Several thin layers of clothing are desirable. Air is trapped between the layers and this provides very efficient insulation. This system also allows for flexibility in adjusting to variations in temperature. Heavy sweating should be avoided as it wets clothing and reduces the value of the insulation. Try to keep comfortably cool by stripping the outer layers early if you get warm. Many older ‘bushies’ prefer woollen clothing for snow conditions as it is warm even when wet, compact to carry, and breathable. Synthetic clothing can be extremely good, but check for bulkiness and windproofness.
Synthetic underwear (polypropylene, chlorofibre) remains relatively dry even with heavy sweating, and is therefore an advantage in snow activities. String or mesh singlets are also good for snow walking as they trap a large amount of air in the mesh.
One or two light synthetic shirts/tops or light woollen jumpers worn over a skivvy or T-shirt give extra flexibility in temperature control. Heavy woollen jumpers should be avoided. Fleece jackets, although bulky, are light and dry quickly if they get wet. A windproof outer shell is required with some of these jackets to retain body warmth; others are reasonably windproof.
Long loose-fitting woollen trousers, below-the-knee breeches or warm synthetic pants suitable for snow can be worn. Breeches can be made by cutting off part of the legs of normal trousers (leaving at least 15 cm below the knee) and finishing the trouser legs with a split-case cuff secured with tie buckles or a strip of velcro. Some types of ski pants, e.g. stretch nylon or Lycra are not suitable as they provide insufficient insulation. Tight and wet jeans can be deadly in the snow, due to the ‘wicking’ effect greatly increasing heat loss from the body.
Two pairs of woollen socks provide the best combination, one light thin pair next to the skin, and a long, thick pair on the outside. Warm feet in the snow are important. Allow at least one pair of spare socks for wearing at night.
Two pairs of mittens are recommended—a pair of greasy-wool or closely knitted woollen mittens, and a separate pair of proofed-nylon, Gore-Tex or oiled japara over-mittens. Fleece mittens with a waterproof nylon outer are also available. Rubber dishwashing gloves are useful for situations where hands get very wet, such as building igloos, snow caves or shelters. They are also useful for activities which may otherwise require bare hands, such as tent pitching or stove lighting, but cannot be used alone for any length of time as they provide no insulation.

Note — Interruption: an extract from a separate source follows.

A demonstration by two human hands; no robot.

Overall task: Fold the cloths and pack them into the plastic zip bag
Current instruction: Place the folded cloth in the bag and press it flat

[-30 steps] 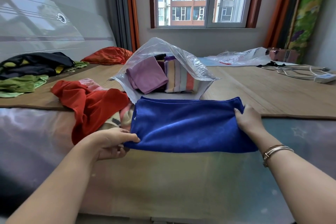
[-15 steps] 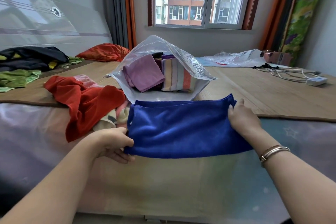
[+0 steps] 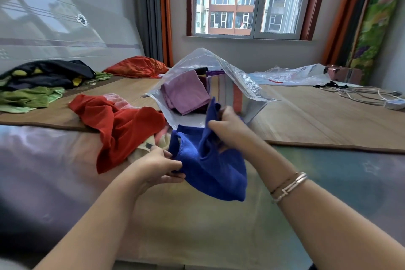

It is important to remember that up to 30% of the body’s heat loss may occur through the head. A suitable warm hat is essential for keeping the head warm. Fleece is generally considered best; although wool is very good, some people are sensitive to wool next to the skin.
Gaiters are used to prevent snow from entering the top of boots. They generally have elastic or drawstrings at the top and bottom, and a strap under the instep of the boot to prevent them from riding up. They are made of heavy proofed nylon, canvas or Gore-Tex.
Knee-length gaiters are an advantage in deep snow. Front fastening gaiters are suggested as better than rear, but Velcro and studs can be serviceable. Zip fasteners on gaiters are rarely satisfactory, as they become fouled with dirt. ‘Yeti’ gaiters, which fully enclose the boot and lower leg, provide superior waterproofing for boots, but are very expensive.
Good boots are essential. One-piece leather boots with a good tread are the best. Old boots and lightweight boots with Cordura, suede or canvas inserts are not suitable for snow walking since they are likely to leak, making your feet wet and cold. Wearing plastic bags between socks and boots is not recommended as it prevents ‘breathing’ and your feet become just as wet from your own sweat.
Boot proofing Boots should be warmed in the sun or in a warm room before and after applying the proofing. They should be proofed several times, starting a week or more before they are needed. Suitable proofing materials such as Sno-Seal or Nik Wax should be used.
Cordura/Gore-Tex bootees lined with wool or synthetic fibre can be very comfortable for camp use, but are expensive and probably a luxury except for extended winter trips. They can be sewn by a handyperson for a very reasonable cost.
The jacket should be made from waterproof, windproof but breathable fabric. Your jacket should be loose fitting and have a draw-cord hood. It should be long enough to sit on when being worn.
Overpants should be proofed nylon, oiled or dry japara or Gore-Tex. Overpants are essential for providing insulation for the legs in rain with strong winds. They should be large enough to put on over boots—some types have zippered legs to facilitate this. Models with full-length zips detachable at the waist can be put on without removing skis, which may be advantageous enough to justify the additional cost.